The Sierra de Atapuerca in northern Spain had long been known to be abundant in fossil remains. The Gran Dolina ("great sinkhole") was first explored for fossils by archaeologist Francisco Jordá Cerdá in a short field trip to the region in 1966, where he recovered a few animal fossils and stone tools. He lacked the resources and manpower to continue any further. In 1976, Spanish palaeontologist Trinidad Torres investigated the Gran Dolina for bear fossils (he recovered Ursus remains), but was advised by the Edelweiss Speleological Club to continue at the nearby Sima de los Huesos ("bone pit"). Here, in addition to a wealth of bear fossils, he also recovered archaic human fossils, which prompted a massive exploration of the Sierra de Atapuerca, at first headed by Spanish palaeontologist Emiliano Aguirre but quickly taken over by José María Bermúdez de Castro, Eudald Carbonell, and Juan Luis Arsuaga. They restarted excavation of the Gran Dolina in 1992, and found archaic human remains two years later; in 1997, they formally described these as a new species, Homo antecessor. The holotype is specimen ATD6-5, a right mandibular fragment retaining the molars and recovered with some isolated teeth. In their original description Castro and colleagues posited that the species was the first human to colonise Europe, hence the name antecessor (Latin for "explorer", "pioneer", or "early settler").

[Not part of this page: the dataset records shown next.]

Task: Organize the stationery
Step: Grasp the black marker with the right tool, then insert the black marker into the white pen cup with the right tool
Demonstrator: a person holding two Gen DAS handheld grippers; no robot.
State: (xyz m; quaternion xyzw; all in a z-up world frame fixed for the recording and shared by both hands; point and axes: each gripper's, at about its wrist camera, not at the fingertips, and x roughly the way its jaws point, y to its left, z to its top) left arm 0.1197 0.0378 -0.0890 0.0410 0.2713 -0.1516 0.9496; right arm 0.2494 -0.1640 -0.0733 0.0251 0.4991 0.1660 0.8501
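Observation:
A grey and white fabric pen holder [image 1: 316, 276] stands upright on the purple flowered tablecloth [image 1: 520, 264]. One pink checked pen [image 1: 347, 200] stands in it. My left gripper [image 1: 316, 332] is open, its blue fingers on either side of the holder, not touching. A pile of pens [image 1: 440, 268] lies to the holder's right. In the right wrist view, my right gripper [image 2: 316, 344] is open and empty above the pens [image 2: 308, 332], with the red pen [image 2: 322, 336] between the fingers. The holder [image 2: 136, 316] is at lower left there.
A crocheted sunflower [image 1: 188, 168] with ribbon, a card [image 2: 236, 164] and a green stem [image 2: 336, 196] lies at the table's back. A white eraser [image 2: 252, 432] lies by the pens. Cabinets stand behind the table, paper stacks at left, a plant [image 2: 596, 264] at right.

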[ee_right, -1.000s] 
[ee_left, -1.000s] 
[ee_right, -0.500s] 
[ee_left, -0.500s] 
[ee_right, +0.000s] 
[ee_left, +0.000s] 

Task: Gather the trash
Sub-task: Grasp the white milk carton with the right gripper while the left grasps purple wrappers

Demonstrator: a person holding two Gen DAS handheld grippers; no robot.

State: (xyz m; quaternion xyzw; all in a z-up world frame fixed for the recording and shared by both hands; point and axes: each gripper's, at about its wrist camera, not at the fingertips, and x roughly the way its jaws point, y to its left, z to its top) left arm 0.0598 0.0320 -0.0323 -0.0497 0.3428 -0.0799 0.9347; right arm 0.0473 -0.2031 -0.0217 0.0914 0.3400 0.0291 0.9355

The 25 m of Pleistocene sediments at the Gran Dolina are divided into eleven units, TD1 to TD11 ("trinchera dolina" or "sinkhole trench"). H. antecessor was recovered from TD6, which has consequently become the most well-researched unit of the site. In the first field seasons from 1994 to 1995, the dig team excavated a small test pit (to see if the unit warranted further investigation) in the southeast section measuring 6 m2. Human fossils were discovered first by Aurora Martín Nájera; the 30 cm layer they were found in is nicknamed the "Aurora Stratum" after her. A 13 m2 triangular section was excavated in the central section starting in the early 2000s. Human fossils were also found in the northern section. In sum, about 170 H. antecessor specimens were recovered. The best preserved are ATD6-15 and ATD6-69 (possibly belonging to the same individual) that most clearly elucidate facial anatomy. Subsequent field seasons have yielded about sixty more specimens. The discovered parts of the H. antecessor skeleton are: elements of the face, clavicle, forearm, digits, knees, and a few vertebrae and ribs.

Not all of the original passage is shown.